Snowden, NSA spar over records showing surveillance concerns
The NSA whistleblower claims he repeatedly expressed concerns about surveillance to supervisors and colleagues, but the agency says it could find just one email exchange.
How far did Edward Snowden go to voice his concerns about NSA surveillance within the agency before leaking classified documents? That's the latest question triggering a dispute between the two sides.
In an exclusive interview with NBC News aired Wednesday night, Snowden told Brian Williams that he did go through channels to raise complaints about the way the NSA was interpreting its legal authority. He said he raised such complaints to oversight and compliance staffers, supervisors, and colleagues, and not just through email.
The former NSA contractor became famous, or infamous in the eyes of the government, after leaking documents from the National Security Agency that detailed surveillance activities both in the US and abroad. The documents revealed an NSA program for the bulk collection of the phone records of Americans, a revelation that triggered concern and criticism from privacy advocates, ordinary citizens, and even those in Congress.
Snowden said many of the individuals were shocked by the NSA programs that he disclosed to them but cautioned him not to speak out. He also told Williams that the official response from the agency was: "You should stop asking questions." According to Snowden, his complaints were documented.

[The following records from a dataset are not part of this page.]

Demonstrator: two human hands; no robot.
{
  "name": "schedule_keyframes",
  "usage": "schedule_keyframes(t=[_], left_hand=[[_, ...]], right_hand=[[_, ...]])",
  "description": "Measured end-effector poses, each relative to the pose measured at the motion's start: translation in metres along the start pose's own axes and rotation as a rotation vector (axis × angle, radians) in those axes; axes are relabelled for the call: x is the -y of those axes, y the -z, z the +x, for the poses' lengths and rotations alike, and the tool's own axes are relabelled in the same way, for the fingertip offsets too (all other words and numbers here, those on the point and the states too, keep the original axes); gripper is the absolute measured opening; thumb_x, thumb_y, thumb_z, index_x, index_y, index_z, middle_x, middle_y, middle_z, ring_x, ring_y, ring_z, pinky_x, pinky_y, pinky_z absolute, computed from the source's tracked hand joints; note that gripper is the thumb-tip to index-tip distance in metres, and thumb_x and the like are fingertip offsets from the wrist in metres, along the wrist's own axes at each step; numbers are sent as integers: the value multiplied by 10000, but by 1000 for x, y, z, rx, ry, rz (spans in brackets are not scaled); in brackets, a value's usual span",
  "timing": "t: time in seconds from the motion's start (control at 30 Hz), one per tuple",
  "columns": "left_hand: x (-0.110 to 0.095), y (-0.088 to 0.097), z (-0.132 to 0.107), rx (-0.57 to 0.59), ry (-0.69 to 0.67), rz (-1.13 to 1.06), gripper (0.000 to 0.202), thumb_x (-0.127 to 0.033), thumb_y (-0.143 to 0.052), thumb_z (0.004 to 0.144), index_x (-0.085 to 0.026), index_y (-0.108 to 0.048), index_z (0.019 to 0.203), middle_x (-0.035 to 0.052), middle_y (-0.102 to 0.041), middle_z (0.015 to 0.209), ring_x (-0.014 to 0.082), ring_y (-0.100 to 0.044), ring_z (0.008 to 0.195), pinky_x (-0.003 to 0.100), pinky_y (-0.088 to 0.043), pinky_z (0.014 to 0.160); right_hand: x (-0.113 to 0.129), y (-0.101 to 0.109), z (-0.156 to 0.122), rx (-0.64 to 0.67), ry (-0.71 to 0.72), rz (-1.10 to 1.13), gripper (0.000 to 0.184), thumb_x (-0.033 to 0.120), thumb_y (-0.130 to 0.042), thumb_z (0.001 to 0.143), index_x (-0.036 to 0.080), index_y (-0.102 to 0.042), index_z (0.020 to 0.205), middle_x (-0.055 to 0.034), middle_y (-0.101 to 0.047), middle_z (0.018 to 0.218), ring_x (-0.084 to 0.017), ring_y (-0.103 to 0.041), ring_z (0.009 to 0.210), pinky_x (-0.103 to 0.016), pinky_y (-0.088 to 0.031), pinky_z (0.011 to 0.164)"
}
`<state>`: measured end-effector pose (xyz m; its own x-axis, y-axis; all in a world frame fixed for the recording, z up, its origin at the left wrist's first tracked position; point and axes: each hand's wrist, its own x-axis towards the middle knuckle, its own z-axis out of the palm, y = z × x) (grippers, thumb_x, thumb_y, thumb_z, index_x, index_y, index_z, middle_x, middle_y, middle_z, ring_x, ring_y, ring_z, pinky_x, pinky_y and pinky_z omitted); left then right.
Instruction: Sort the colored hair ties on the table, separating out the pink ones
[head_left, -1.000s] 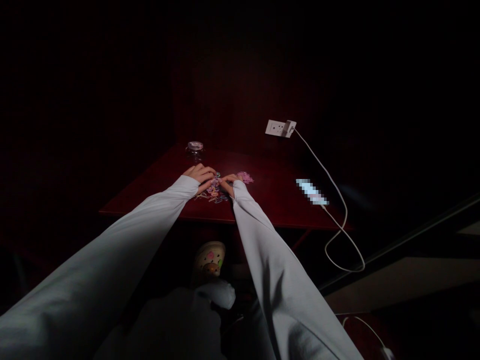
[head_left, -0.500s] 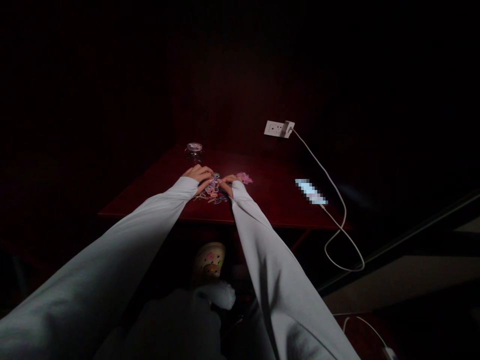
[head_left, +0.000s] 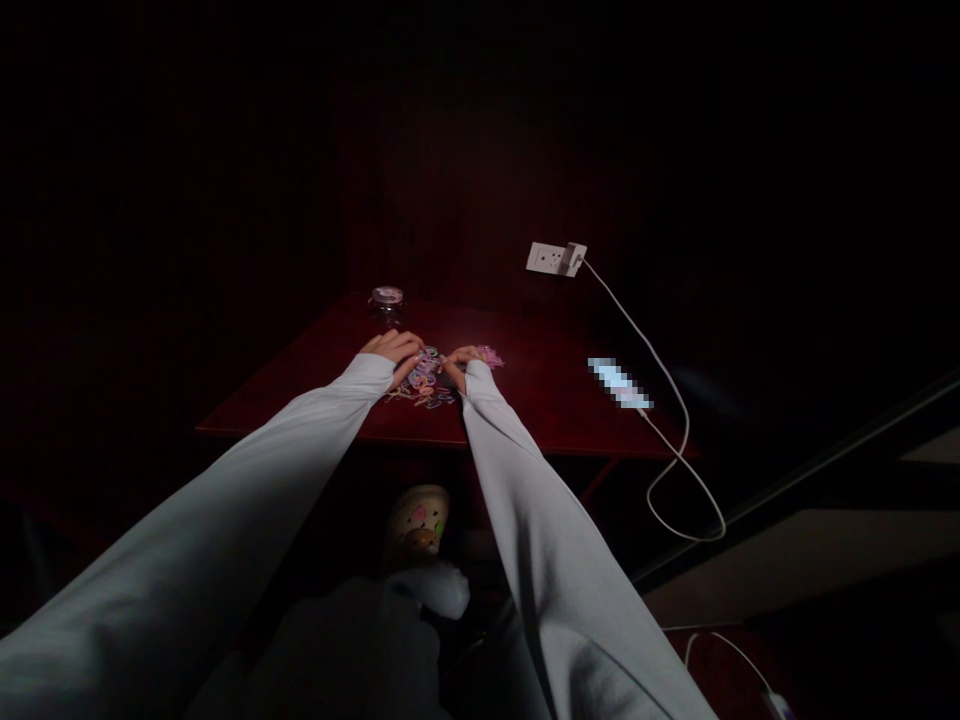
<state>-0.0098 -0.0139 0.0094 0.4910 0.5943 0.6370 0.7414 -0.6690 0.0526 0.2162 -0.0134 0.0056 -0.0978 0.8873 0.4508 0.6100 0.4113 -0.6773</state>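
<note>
Both my arms, in pale long sleeves, reach out to a dark red table [head_left: 315,385]. My left hand [head_left: 396,350] and my right hand [head_left: 460,360] meet over a small heap of coloured loops [head_left: 426,385], pink, purple and yellow. The fingers of both hands are curled and pinched at the heap. What each pinch holds is too small and dim to make out. A second, pink clump [head_left: 491,355] lies just right of my right hand.
A small clear jar [head_left: 388,303] stands behind my left hand. A lit phone [head_left: 619,383] lies at the table's right, its white cable [head_left: 675,440] running to a wall socket [head_left: 555,259]. Below the table, a decorated clog [head_left: 417,522] shows. The room is very dark.
Hands stay at the heap with only slight finger movement. The view has shifted a little.
</note>
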Motion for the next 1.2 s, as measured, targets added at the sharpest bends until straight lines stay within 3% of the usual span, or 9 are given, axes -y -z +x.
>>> schedule_keyframes(t=[0.13, 0.3, 0.5, 0.7, 0.8, 0.93, 1.2], left_hand=[[1, -3, 1, -15, 44, 14, 292, -328, -460, 1080, -251, -738, 1123, 81, -763, 1280, 286, -636, 1098, 428, -500, 911], [2, -7, 4, -71, 145, 49, 251, -314, -503, 1055, -251, -742, 1101, 82, -760, 1309, 292, -644, 1112, 435, -494, 916], [7, -1, 2, -54, 140, 31, 301, -361, -463, 1097, -250, -739, 1146, 84, -755, 1316, 288, -648, 1131, 421, -495, 903], [8, -2, 2, -62, 117, 31, 311, -352, -450, 1101, -248, -739, 1148, 87, -753, 1316, 288, -642, 1116, 420, -492, 887], [5, -5, 2, -64, 82, 41, 300, -313, -458, 1084, -246, -744, 1141, 92, -757, 1313, 291, -638, 1099, 432, -491, 892], [6, -8, 5, 4, 3, 71, 290, -308, -478, 1067, -237, -753, 1121, 98, -772, 1284, 289, -647, 1062, 429, -484, 868], [18, -17, 6, 62, -109, 54, 314, -342, -466, 1095, -248, -753, 1179, 96, -763, 1287, 279, -647, 1068, 406, -491, 851]], right_hand=[[-12, -5, 3, -51, 25, 31, 222, 289, -740, 949, 209, -759, 742, -35, -713, 1028, -228, -619, 1092, -434, -411, 1180], [-15, -6, 3, -144, -1, 96, 250, 310, -745, 933, 219, -727, 700, -29, -682, 996, -219, -608, 1061, -410, -439, 1140], [-14, -4, 4, -219, -52, 199, 310, 344, -741, 906, 220, -636, 642, -58, -660, 970, -212, -609, 983, -382, -518, 1028], [-12, -3, 7, -264, -131, 203, 323, 284, -731, 895, 227, -560, 628, -73, -657, 1022, -218, -612, 992, -398, -520, 1025], [-11, -4, 6, -233, -135, 167, 320, 274, -727, 912, 219, -577, 634, -87, -660, 1096, -223, -622, 1035, -395, -513, 1040], [-12, -7, 5, -91, -58, 113, 245, 268, -751, 914, 210, -697, 682, -66, -679, 1175, -228, -625, 1144, -387, -501, 1098], [-7, -2, 3, 86, 30, 67, 256, 340, -738, 990, 228, -806, 770, -43, -756, 1078, -253, -626, 1190, -454, -388, 1202]])
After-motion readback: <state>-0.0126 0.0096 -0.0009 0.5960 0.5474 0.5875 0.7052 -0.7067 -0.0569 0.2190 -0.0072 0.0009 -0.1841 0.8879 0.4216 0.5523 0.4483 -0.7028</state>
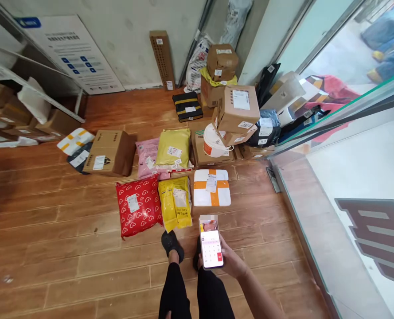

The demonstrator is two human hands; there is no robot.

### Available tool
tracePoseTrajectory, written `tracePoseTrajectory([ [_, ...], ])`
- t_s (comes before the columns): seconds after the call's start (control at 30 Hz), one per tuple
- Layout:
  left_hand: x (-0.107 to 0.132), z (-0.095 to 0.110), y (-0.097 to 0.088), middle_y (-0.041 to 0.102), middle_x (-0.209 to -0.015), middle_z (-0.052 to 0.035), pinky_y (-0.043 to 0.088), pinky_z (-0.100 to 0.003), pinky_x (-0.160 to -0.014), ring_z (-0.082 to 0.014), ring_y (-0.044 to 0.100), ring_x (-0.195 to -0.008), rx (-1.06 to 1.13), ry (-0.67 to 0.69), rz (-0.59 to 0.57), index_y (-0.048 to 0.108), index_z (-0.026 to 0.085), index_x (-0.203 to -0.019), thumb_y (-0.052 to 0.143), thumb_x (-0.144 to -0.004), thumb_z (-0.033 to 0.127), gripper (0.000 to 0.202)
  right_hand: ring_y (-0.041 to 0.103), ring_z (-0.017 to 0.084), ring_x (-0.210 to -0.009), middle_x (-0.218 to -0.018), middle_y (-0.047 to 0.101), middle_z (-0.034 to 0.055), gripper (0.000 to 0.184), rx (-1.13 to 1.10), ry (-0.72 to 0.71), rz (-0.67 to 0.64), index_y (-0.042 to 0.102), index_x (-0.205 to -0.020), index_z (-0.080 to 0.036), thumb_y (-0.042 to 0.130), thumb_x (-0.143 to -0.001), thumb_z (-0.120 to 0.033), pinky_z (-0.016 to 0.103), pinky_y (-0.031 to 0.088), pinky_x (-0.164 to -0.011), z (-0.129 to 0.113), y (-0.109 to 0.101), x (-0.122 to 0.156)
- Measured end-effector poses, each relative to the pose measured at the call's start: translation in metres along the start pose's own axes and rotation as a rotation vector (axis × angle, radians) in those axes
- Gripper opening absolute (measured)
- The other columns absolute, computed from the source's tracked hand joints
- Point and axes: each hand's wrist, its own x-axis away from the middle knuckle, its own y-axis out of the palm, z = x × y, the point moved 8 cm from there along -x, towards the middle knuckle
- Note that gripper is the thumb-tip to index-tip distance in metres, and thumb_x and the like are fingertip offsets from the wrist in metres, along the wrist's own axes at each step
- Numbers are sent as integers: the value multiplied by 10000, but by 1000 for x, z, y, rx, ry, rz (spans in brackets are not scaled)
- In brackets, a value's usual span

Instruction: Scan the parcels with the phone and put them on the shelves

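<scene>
My right hand [232, 261] grips a smartphone [211, 248], its fingers wrapped round the right edge. A number keypad with a red button shows on the lit screen, below a small picture. Just beyond the phone lies a white box with orange tape [212, 199] and a label. Left of that box are a yellow parcel bag [177, 201] and a red heart-patterned parcel [140, 206], side by side on the floor. Of my left hand [168, 315] only a sliver shows at the bottom edge, by my dark trouser leg; its fingers cannot be made out.
Behind lie a yellow-green parcel [173, 148], a pink parcel [145, 150] and a brown carton [105, 150]. Stacked boxes [238, 106] and a white tub [213, 141] stand toward the right corner. A glass panel [303, 221] borders the right; a shelf [33, 88] with parcels stands left.
</scene>
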Motion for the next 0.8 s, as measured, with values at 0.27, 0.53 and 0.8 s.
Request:
tracePoseTrajectory([
  [0.27,-149,-12,75,498,-1331,141,394,-609,-547,-579,307,-1311,-99,71,37,452,663,-1123,417,-615,409,569,615,261,-1153,-1234,675,63,492,37,-301,220,600,-1242,-259,663,-838,-532,405,462,-1013,-4,-121,-147],
  [0.53,-184,-19,99,455,-1349,73,405,-622,-615,-592,266,-1321,-182,94,60,386,600,-1237,398,-607,413,657,628,258,-1149,-1192,698,49,466,12,-409,268,589,-1249,-264,481,-932,-589,417,489,-1003,-32,-138,-204],
  [0.8,-194,-16,102,525,-1243,45,419,-544,-575,-563,368,-1272,-190,103,64,474,548,-1175,379,-631,437,563,667,283,-1074,-1188,704,78,501,-9,-380,242,580,-1241,-251,490,-914,-619,486,537,-939,-44,-145,-220],
])
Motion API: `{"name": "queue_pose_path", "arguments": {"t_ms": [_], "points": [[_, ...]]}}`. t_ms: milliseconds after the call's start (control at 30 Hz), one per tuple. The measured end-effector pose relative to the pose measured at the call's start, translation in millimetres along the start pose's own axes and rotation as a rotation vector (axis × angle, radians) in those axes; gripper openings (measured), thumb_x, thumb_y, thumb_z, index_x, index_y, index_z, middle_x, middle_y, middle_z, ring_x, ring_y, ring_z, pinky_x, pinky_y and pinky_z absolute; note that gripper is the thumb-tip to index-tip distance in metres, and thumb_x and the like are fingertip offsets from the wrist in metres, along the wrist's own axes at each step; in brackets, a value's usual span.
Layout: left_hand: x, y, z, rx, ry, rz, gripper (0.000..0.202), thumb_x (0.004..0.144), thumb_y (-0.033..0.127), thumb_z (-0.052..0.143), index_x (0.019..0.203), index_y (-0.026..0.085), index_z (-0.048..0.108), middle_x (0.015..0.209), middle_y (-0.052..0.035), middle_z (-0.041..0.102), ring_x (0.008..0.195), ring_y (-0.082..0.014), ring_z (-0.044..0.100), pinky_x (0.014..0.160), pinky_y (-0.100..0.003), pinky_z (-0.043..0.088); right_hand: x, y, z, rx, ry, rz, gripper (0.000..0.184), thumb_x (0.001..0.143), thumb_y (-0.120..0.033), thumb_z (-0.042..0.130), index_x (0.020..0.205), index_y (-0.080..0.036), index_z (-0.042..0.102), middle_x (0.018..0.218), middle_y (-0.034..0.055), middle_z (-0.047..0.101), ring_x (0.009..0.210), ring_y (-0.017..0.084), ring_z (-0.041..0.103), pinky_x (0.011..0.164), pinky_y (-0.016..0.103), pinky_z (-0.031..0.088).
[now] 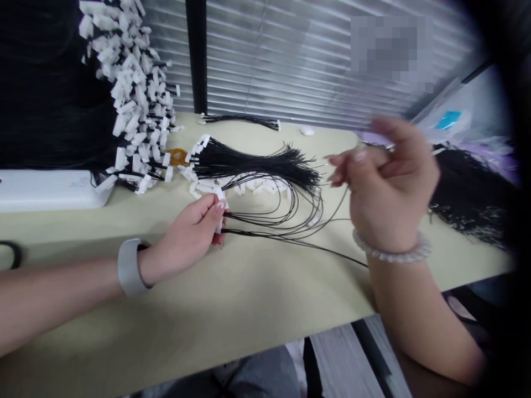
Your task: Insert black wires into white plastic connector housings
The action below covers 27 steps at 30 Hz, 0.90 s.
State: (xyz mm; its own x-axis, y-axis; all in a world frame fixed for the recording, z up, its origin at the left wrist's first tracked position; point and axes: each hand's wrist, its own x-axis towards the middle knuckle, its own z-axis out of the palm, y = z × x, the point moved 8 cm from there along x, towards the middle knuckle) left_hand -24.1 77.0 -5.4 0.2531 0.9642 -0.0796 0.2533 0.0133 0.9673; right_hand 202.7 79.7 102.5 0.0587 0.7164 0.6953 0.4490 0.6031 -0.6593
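My left hand is closed in a pinch on a white connector from which several thin black wires loop to the right over the table. My right hand is raised above the table's right side with fingers curled; it pinches the far ends of thin black wires, slightly blurred. Behind both hands lies a bundle of black wires with white connectors. A grey band sits on my left wrist, a beaded bracelet on my right.
A big hanging mass of white connectors on black wires fills the back left. A white box lies at the left. Another small wire bundle lies near the blinds. More black wires and plastic bags lie at the right.
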Motion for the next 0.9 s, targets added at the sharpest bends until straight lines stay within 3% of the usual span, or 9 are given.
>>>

However, the NSA tells a different tale.
On Thursday, the agency released a copy of just one email exchange between Snowden and someone in the agency's Office of General Council, a department that provides legal advice. In the April 2013 email, Snowden asks whether executive orders (E.O.s) have the same precedence as federal statutes, with the response that E.O.s cannot override statutes.
However, the email itself "did not raise allegations or concerns about wrongdoing or abuse," the NSA said, but "posed a legal question that the Office of General Counsel addressed." Otherwise, the NSA said it found no other evidence that Snowden had brought up concerns or allegations within the agency.
"There are numerous avenues that Mr. Snowden could have used to raise other concerns or whistleblower allegations," the NSA said in a statement. "We have searched for additional indications of outreach from him in those areas and to date have not discovered any engagements related to his claims."
And Snowden's response? In an email interview with the Washington Post published Thursday, Snowden countered the NSA's claim that no other evidence exists, calling the agency's release a "strangely tailored and incomplete leak" that "only shows the NSA feels it has something to hide."
Snowden said that the NSA's release did not include an exchange with the Signals Intelligence Directorate's Office of Compliance, which asserted that a classified executive order could take precedence over an act of Congress. Further, the release did not include his concerns over how such activities as breaking into the backend communications of Internet companies are sometimes concealed to avoid any accountability to Congress.
"If the White House is interested in the whole truth, rather than the NSA's clearly tailored and incomplete leak today for a political advantage, it will require the NSA to ask my former colleagues, management, and the senior leadership team about whether I, at any time, raised concerns about the NSA's improper and at times unconstitutional surveillance activities," Snowden said. "It will not take long to receive an answer."